For recording the time of an astronomical event the Julian day number of the nychthemeron in which the event occurs is, of course, usually not sufficiently precise. In order to specify the time of an event astronomers add a fractional component to the Julian day number, e.g., 0.25 = 6 hours (1/4 of 24 hours) after the start of the nychthemeron.
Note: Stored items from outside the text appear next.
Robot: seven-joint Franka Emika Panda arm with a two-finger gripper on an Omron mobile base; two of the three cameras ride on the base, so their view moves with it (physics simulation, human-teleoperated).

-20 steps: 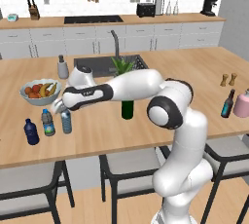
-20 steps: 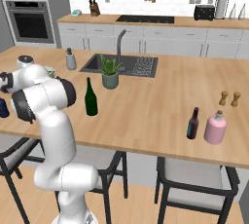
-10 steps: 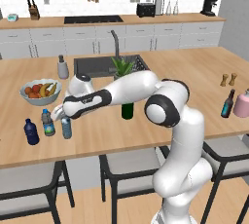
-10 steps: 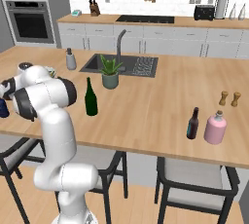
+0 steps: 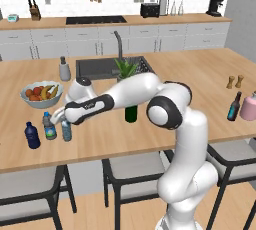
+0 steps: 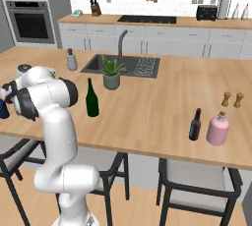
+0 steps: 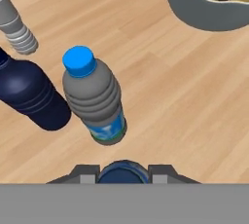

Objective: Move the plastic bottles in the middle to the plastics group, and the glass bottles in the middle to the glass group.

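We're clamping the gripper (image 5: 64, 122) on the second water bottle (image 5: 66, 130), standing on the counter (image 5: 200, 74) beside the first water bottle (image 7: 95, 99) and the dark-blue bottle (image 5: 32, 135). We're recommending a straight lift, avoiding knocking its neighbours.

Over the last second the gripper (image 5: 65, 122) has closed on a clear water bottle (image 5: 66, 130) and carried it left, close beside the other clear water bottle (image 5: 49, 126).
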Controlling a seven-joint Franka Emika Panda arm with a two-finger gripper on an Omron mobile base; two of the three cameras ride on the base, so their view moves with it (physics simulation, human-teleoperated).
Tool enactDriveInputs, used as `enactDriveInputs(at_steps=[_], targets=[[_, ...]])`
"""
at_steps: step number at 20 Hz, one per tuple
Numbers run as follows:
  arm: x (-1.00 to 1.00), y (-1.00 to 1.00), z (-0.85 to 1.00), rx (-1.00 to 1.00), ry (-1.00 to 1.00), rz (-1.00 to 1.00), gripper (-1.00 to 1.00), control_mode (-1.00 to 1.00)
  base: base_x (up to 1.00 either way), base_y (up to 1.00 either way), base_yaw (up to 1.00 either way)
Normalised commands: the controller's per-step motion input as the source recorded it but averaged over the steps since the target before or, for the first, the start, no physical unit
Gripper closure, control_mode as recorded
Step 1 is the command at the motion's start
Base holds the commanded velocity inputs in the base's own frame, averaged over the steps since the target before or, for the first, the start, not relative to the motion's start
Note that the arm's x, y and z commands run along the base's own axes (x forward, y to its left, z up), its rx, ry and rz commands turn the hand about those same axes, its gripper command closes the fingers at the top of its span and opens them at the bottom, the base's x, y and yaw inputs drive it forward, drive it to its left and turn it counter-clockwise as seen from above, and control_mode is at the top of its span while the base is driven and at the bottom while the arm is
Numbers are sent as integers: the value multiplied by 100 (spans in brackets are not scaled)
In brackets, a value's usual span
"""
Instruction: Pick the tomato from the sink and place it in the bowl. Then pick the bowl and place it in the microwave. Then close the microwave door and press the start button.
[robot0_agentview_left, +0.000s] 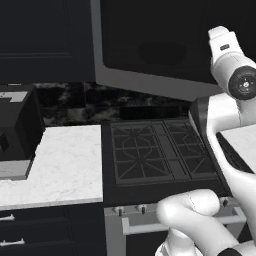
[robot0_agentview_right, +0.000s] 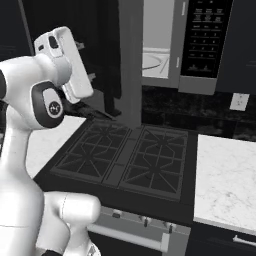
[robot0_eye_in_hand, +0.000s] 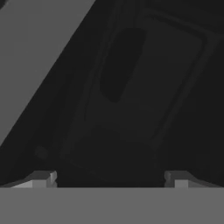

An astronomical Julian day number plus a fractional component specifying the time elapsed since the start of the nychthemeron denoted by that Julian day number is called an astronomical Julian date. (The term "Julian date" has several meanings, as explained in Section 8 below.)
Thus the astronomical Julian date 0.5 is the midnight point separating -4712-01-01 JC and -4712-01-02 JC, the astronomical Julian date 1.25 is 6 p.m. on -4712-01-02 JC, and so on.
An astronomical Julian day number can also be seen as an astronomical Julian date which is an integer, and which denotes the period running from the start of an astronomical nychthemeron (noon GMT) to the start of the next.
A chronological Julian day number is a count of nychthemerons, assumed to begin at midnight GMT, from the nychthemeron which began at midnight GMT on -4712-01-01 JC. Chronological Julian day number 0 is thus the period from midnight GMT on -4712-01-01 JC to the next midnight GMT. Chronological Julian day number 2,452,952 is the period from midnight GMT on 2003-11-08 CE (Common Era) to the next midnight GMT.
Again a fractional component may be added to the chronological Julian day number to form a chronological Julian date. For example, the chronological Julian date 0.5 is noon GMT on -4712-01-01 JC, the chronological Julian date 1.25 is 6 a.m. GMT on -4712-01-02 JC, and the chronological Julian date 2,452,952.75 is 6 p.m. GMT on 2003-11-08 CE.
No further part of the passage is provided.